As for President Obama, what is there to be said? Goldman Sachs was his number-one private campaign contributor. He put a Citigroup executive in charge of his economic transition team, and he just named an executive of JP Morgan Chase, the proud owner of $7.7 million in Chase stock, his new chief of staff. "The betrayal that this represents by Obama to everybody is just — we're not ready to believe it," says Budde, a classmate of the president from their Columbia days. "He's really fucking us over like that? Really? That's really a JP Morgan guy, really?"
Which is not to say that the Obama era has meant an end to law enforcement. On the contrary: In the past few years, the administration has allocated massive amounts of federal resources to catching wrongdoers — of a certain type. Last year, the government deported 393,000 people, at a cost of $5 billion. Since 2007, felony immigration prosecutions along the Mexican border have surged 77 percent; nonfelony prosecutions by 259 percent. In Ohio last month, a single mother was caught lying about where she lived to put her kids into a better school district; the judge in the case tried to sentence her to 10 days in jail for fraud, declaring that letting her go free would "demean the seriousness" of the offenses.

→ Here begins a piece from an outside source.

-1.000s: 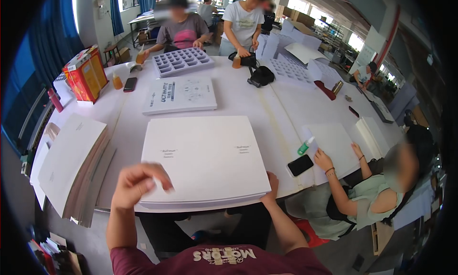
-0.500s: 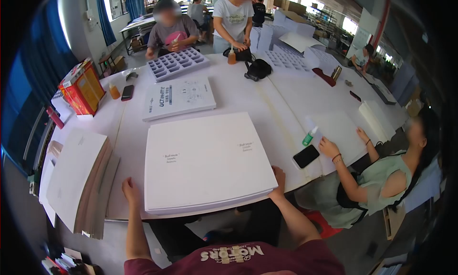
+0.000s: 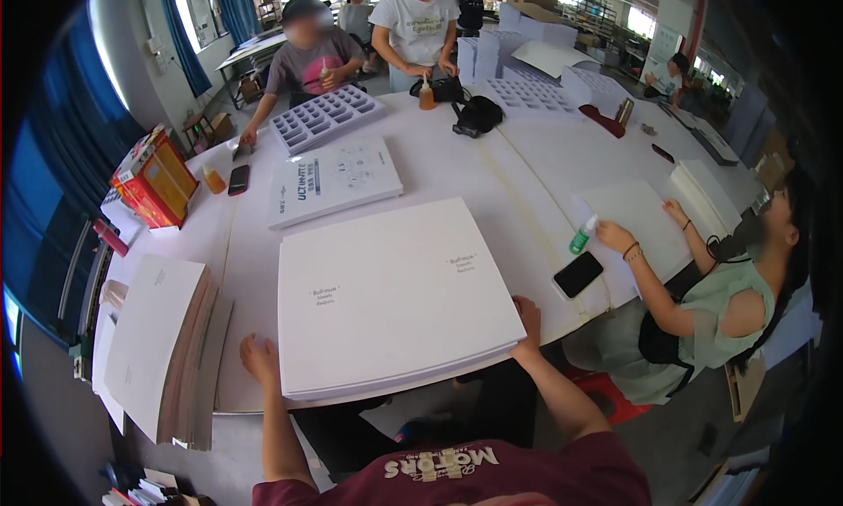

So there you have it. Illegal immigrants: 393,000. Lying moms: one. Bankers: zero. The math makes sense only because the politics are so obvious. You want to win elections, you bang on the jailable class. You build prisons and fill them with people for selling dime bags and stealing CD players. But for stealing a billion dollars? For fraud that puts a million people into foreclosure? Pass. It's not a crime. Prison is too harsh. Get them to say they're sorry, and move on. Oh, wait — let's not even make them say they're sorry. That's too mean; let's just give them a piece of paper with a government stamp on it, officially clearing them of the need to apologize, and make them pay a fine instead. But don't make them pay it out of their own pockets, and don't ask them to give back the money they stole. In fact, let them profit from their collective crimes, to the tune of a record $135 billion in pay and benefits last year. What's next? Taxpayer-funded massages for every Wall Street executive guilty of fraud?
The mental stumbling block, for most Americans, is that financial crimes don't feel real; you don't see the culprits waving guns in liquor stores or dragging coeds into bushes. But these frauds are worse than common robberies. They're crimes of intellectual choice, made by people who are already rich and who have every conceivable social advantage, acting on a simple, cynical calculation: Let's steal whatever we can, then dare the victims to find the juice to reclaim their money through a captive bureaucracy. They're attacking the very definition of property — which, after all, depends in part on a legal system that defends everyone's claims of ownership equally. When that definition becomes tenuous or conditional — when the state simply gives up on the notion of justice — this whole American Dream thing recedes even further from reality.